TASK DESCRIPTION » Return every line from the records below with the string "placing".

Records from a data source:
========================================================================
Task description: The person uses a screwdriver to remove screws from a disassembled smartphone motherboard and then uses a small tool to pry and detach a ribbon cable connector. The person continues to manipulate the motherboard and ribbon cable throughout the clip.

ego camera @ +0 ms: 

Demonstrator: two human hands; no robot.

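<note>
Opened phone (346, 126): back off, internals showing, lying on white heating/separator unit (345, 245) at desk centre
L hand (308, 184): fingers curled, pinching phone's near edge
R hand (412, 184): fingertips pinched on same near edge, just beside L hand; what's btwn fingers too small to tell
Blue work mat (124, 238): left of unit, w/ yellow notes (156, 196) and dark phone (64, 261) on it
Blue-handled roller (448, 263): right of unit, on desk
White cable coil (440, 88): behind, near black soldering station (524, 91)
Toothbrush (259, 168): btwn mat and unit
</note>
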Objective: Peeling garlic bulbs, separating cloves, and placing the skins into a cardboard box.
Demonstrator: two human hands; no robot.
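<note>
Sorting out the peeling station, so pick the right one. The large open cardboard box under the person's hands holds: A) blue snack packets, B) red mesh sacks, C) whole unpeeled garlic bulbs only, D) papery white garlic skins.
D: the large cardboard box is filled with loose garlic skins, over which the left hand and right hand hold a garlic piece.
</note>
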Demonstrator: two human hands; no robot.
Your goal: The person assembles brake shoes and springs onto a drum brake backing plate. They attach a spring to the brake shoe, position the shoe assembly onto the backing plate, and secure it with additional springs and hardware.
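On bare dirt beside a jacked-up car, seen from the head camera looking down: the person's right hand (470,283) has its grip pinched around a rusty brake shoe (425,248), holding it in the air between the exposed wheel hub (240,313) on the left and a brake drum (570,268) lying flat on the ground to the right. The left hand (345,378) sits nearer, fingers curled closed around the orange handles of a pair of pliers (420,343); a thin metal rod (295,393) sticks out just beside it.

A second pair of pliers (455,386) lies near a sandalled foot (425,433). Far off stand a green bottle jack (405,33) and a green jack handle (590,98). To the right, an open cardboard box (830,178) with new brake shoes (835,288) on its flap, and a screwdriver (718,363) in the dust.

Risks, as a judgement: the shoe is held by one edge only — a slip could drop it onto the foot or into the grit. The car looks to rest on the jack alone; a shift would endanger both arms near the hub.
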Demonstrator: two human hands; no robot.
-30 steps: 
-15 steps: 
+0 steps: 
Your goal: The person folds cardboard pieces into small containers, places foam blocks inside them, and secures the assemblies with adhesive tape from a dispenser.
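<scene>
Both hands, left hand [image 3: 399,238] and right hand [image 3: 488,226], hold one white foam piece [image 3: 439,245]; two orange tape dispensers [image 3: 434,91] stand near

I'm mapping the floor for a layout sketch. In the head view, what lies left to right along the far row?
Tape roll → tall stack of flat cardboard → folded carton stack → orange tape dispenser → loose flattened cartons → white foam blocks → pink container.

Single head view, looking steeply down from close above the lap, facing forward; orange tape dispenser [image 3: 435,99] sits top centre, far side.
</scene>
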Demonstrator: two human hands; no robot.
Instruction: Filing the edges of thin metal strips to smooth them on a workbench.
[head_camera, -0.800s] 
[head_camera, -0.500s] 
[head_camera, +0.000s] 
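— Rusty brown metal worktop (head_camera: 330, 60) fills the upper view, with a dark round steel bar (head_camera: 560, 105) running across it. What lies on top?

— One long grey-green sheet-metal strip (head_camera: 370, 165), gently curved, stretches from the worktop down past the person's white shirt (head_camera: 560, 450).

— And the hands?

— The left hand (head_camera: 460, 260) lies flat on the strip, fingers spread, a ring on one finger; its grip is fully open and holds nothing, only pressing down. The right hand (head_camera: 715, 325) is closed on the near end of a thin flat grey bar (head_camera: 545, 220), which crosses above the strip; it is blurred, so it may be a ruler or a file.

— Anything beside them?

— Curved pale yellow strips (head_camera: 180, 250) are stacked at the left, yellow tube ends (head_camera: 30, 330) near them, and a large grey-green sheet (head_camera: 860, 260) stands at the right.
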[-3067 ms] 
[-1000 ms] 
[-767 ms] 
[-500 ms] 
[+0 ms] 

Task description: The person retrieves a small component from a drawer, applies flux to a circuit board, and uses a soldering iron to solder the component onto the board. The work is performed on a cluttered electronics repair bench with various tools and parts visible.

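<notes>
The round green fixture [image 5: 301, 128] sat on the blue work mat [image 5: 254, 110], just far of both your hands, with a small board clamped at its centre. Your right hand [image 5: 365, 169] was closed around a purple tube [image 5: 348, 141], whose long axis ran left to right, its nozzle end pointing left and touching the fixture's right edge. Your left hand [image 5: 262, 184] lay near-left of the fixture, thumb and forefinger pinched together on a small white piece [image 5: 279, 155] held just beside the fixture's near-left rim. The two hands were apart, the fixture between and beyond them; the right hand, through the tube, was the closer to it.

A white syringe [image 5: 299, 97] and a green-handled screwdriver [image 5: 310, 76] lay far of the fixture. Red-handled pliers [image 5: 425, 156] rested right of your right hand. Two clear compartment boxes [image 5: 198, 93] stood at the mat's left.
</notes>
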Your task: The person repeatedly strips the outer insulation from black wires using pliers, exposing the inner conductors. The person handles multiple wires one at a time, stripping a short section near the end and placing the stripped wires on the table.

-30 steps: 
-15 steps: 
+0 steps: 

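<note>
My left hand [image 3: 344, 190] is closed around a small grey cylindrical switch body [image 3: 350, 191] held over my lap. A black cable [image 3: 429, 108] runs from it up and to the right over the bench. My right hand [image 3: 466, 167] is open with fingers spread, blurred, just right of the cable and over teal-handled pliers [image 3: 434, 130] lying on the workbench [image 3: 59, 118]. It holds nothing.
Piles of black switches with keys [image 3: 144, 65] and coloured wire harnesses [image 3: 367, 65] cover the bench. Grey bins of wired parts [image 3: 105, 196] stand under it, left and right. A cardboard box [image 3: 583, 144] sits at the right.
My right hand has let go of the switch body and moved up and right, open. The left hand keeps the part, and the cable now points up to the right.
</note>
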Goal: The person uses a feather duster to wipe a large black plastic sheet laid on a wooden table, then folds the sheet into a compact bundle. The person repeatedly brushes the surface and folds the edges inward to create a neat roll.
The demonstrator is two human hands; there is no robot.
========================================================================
RESPONSE »
Objective: Peeling garlic bulbs, separating cloves, and placing the skins into a cardboard box.
Your task: The person repeatedly strips the outer insulation from black wires using pliers, exposing the inner conductors. The person handles multiple wires one at a time, stripping a short section near the end and placing the stripped wires on the table.

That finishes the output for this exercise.